I REFER to your editorial “Of white hats and whistleblowers” (Nov 19) which says “In the tech community, Rozario would be known as a ‘white hat hacker’, one of the good guys, as opposed to the black hats who have malevolent motives. It is a pity that instead of lauding his effort, too many of us decided to shoot the messenger”.
A hacker is an individual who owns and uses technical computer, networking or other skills to overcome a technical problem. It is also referred to a person who uses his or her abilities to gain unauthorised access to systems or networks in order to commit crimes.
A hacker, either good or bad, is someone who has the best ability in utilising knowledge of computer software and hardware to overcome security measures on a computer, device or network.
In most cases, a hacker is written as someone good (in relation to cyber criminals) in stealing information to hurt people via identity theft, damage or bring down systems and often hold those systems hostage to collect ransom.
It is noted that there are hackers of “white ‘good’ hat”, “black ‘bad’ hat” and “grey ‘neutral’ hat”. The terms were taken from old westerns. Is it any wonder the Lone Ranger wore white?
Hackers are people who seek knowledge, to understand how systems operate, how they are designed, and then attempt to crack them. Whether the intention is good or bad, you can be charged with breaking the law.
One of the best hackers of all time is Steve Wozniak aka Woz! Yes, the Apple Founder.

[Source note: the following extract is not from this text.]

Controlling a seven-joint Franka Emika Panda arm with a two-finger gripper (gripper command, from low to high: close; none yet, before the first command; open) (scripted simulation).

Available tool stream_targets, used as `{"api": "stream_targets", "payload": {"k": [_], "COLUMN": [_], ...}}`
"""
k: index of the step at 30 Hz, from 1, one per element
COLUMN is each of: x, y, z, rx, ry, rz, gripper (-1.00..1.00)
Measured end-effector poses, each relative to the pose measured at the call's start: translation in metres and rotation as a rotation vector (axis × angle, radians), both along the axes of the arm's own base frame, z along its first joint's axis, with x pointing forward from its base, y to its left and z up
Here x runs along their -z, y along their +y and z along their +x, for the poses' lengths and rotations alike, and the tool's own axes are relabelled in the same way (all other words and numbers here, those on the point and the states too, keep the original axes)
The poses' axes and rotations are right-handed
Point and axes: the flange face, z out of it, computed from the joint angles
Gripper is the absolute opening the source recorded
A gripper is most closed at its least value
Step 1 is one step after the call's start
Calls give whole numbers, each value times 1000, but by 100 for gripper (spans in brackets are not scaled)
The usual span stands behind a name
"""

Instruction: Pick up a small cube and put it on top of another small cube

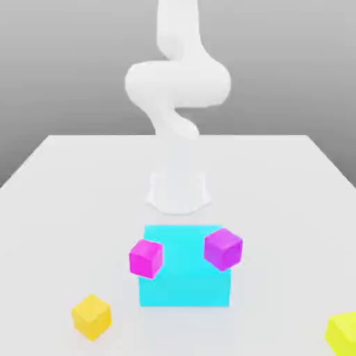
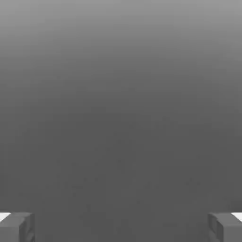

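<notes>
The small cube (image 1: pixel 91 316), golden orange-yellow, lies on the white table near the front at the exterior view's left. The other small cube (image 1: pixel 344 332), bright lemon yellow, sits at the front right corner, partly cut off by the picture's edge. In the hand view my gripper (image 2: pixel 121 227) is open: its two grey fingertips (image 2: pixel 16 228) stand far apart with nothing between them, and only plain grey background lies beyond. The white arm (image 1: pixel 177 83) rises from its base at the table's middle and bends upward, well away from both cubes.
A large cyan block (image 1: pixel 184 271) stands in front of the arm's base (image 1: pixel 178 193). One magenta cube (image 1: pixel 146 257) is at its left side and another (image 1: pixel 223 248) at its upper right corner. The white table (image 1: pixel 62 208) spreads around them.
</notes>
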Motion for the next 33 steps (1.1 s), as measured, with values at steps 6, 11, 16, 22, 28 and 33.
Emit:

Bill Gates was also caught breaking into corporate systems as a teenager before founding Microsoft.
Like all hackers, black hat hackers usually have extensive knowledge about breaking into computer networks and bypassing security protocols.
Black hat hackers are more likely to gain notoriety as hackers in mainstream accounts and also as “malware writers”.
Their primary motivation is usually for personal or financial gain, but they can also be involved in cyber espionage, protest or perhaps are just addicted to the thrill of cybercrime.
Black hat hackers can range from amateurs by spreading malware, to experienced hackers that aim to steal data, specifically financial information, personal information and login credentials.
Not only do black hat hackers seek to steal data, they also seek to modify or destroy data as well.
White hat hackers are also known as “ethical hackers” and they can sometimes be paid employees or contractors working for companies as security specialists and choose to use their powers for good rather than evil.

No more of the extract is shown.